A colleague of mine recently lost their cell phone while in airplane mode. They triggered the remote wipe function, figuring that it if was turned on, it would trigger and erase the device. They use a password manager, so figured all their data was safe. But they didn’t call the cell phone carrier and disable the SIM, because that would prevent the wipe from working.
A month later, a cell phone bill for several hundred dollars shows up – the person that had found the phone, didn’t try to resell it or steal the data, they simply extracted the SIM card and put it into another phone, then made a bunch of overseas calls. We saw that years ago with stolen calling card numbers and conference call passcodes, so it’s just a modern version of an old scam.
But she had a good point – the smart phone manufacturers are highlighting the ‘wipe’ function as a key security feature, but if the device is offline, it doesn’t work. Even the cell carrier’s own sites will tell you to send the wiping commands, without an acknowledgement that reporting the device lost or stolen will disable data connectivity. Don’t get me wrong, it’s still work sending the command (especially if it wasn’t in airplane mode), but you can’t rely on remote wipe.
Not a good tradeoff, but there’s some things we can do to help. Let’s start with some before the device is lost.
- Make sure you have the device set to wipe on 10 failed attempts, and lock out any biometrics after only a few (iPhone does the latter automatically)

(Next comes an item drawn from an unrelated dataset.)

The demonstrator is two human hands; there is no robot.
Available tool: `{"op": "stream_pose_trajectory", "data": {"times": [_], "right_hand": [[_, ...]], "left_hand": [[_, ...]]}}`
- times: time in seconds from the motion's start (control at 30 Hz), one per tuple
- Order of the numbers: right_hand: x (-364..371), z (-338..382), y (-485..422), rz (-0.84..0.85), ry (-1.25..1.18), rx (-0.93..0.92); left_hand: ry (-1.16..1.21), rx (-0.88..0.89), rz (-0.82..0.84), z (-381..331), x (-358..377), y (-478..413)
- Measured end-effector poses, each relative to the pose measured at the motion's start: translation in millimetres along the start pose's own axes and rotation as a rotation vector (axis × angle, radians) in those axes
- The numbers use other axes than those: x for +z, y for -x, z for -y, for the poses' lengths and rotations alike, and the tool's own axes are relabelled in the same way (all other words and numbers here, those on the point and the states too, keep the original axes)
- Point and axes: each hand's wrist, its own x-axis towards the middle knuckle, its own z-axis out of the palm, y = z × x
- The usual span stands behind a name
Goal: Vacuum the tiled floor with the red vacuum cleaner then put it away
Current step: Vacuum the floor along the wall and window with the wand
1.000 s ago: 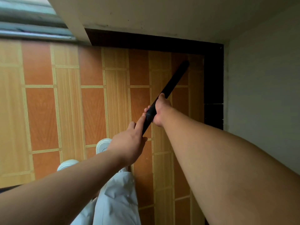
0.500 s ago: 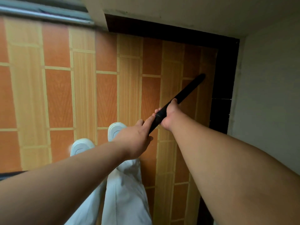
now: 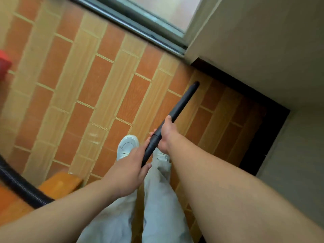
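my right hand (image 3: pixel 167 132) grips the vacuum tube (image 3: pixel 180 104) ahead of my left hand (image 3: pixel 128 171), which holds its near end above my shoes (image 3: pixel 127 146). the tube's tip points forward and right, toward the corner where the wall (image 3: pixel 263 41) meets the floor (image 3: pixel 91 88). the window track (image 3: pixel 140 27) runs across the far side. the hose (image 3: pixel 19 186) curves at my lower left, beside a low block (image 3: pixel 59 185) (what it is i can't tell).

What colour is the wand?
The wand is black, which shows best in the head view.
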Motion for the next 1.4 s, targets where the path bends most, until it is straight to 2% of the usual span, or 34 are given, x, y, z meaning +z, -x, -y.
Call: {"op": "stream_pose_trajectory", "data": {"times": [0.33, 0.43, 0.83, 1.03, 1.2, 1.4], "right_hand": [[139, -13, 67, 0.130, 0.502, -0.098], [171, -12, 76, 0.146, 0.564, -0.126], [270, 12, 47, -0.039, 0.622, -0.102], [349, 13, 46, -0.039, 0.765, -0.172], [437, 13, 66, -0.012, 0.896, -0.247], [544, 21, 92, 0.099, 1.024, -0.316]], "left_hand": [[0.345, -0.220, -0.287, 27, -58, 65], [0.401, -0.263, -0.300, 37, -81, 65], [0.519, -0.210, -0.232, 120, -150, 9], [0.685, -0.248, -0.317, 153, -184, 0], [0.795, -0.264, -0.416, 186, -241, 9], [0.927, -0.301, -0.561, 226, -315, 5]]}}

- Only use robust biometrics – post on that coming soon. Tons of snake oil out there – avoid iris and photo at the moment. Bonus points for fingerprint readers if you don’t use index or thumb prints.
- Only use airplane mode when required – otherwise leave cellular service on*
- Be cautious about what you enable on the lock screen
- Limit how much email you leave on your server. IMAP or exchange via a real email client allows you to move all your mail to a trusted local data store (drag from INBOX to On My Mac folders for example). This will replicate and remove email from your device, so if someone does gain access to it, there’s limited email history available to them. Good reason to avoid cloud-only email services by the way.
- Put a sticker on the back of the phone with contact info, in case the device is found by an honest person and returned.
- Back up the device regularly. I prefer local to the cloud because of the restore times (more on consumer cloud and it’s risks another time).
- Have a quick response plan ready to go in case it’s lost with steps below
And when it is lost:
- Call the device – if you’re lucky, an honest soul will answer and you can get it back. Also try ‘find my device’ to see if it’s locatable. If not, move on to the next steps:
- Immediately send wipe command / put in lost mode
- Immediately change your email passwords. If the device is somehow unlocked, email is how other password resets are validated.
- Notify the cell phone carrier the device has been lost. This prevents the phone from being used for SMS or voice multi-factor authentication.
- Buy a new phone.
The ecosystem is training people to not disable the SIM card, and the cell phone carriers aren’t doing any form of device authentication when SIM cards are moved. I understand the convenience factor there, but at least it should trigger a higher level of fraud detection. New device, no notification from the customer, well, if you see a bunch of calls to Europe happening, maybe the carrier should do some level of validation that it’s legit traffic? Fraud detection algorithms like that are relatively straightforward to put in place.
Right now we’re given a choice between preventing calling fraud and providing a window for wiping the device. Tough situation.
* Note: This is why ‘find my mac’ type of functionality is essentially useless – it has to connect to a known, trusted network before activating.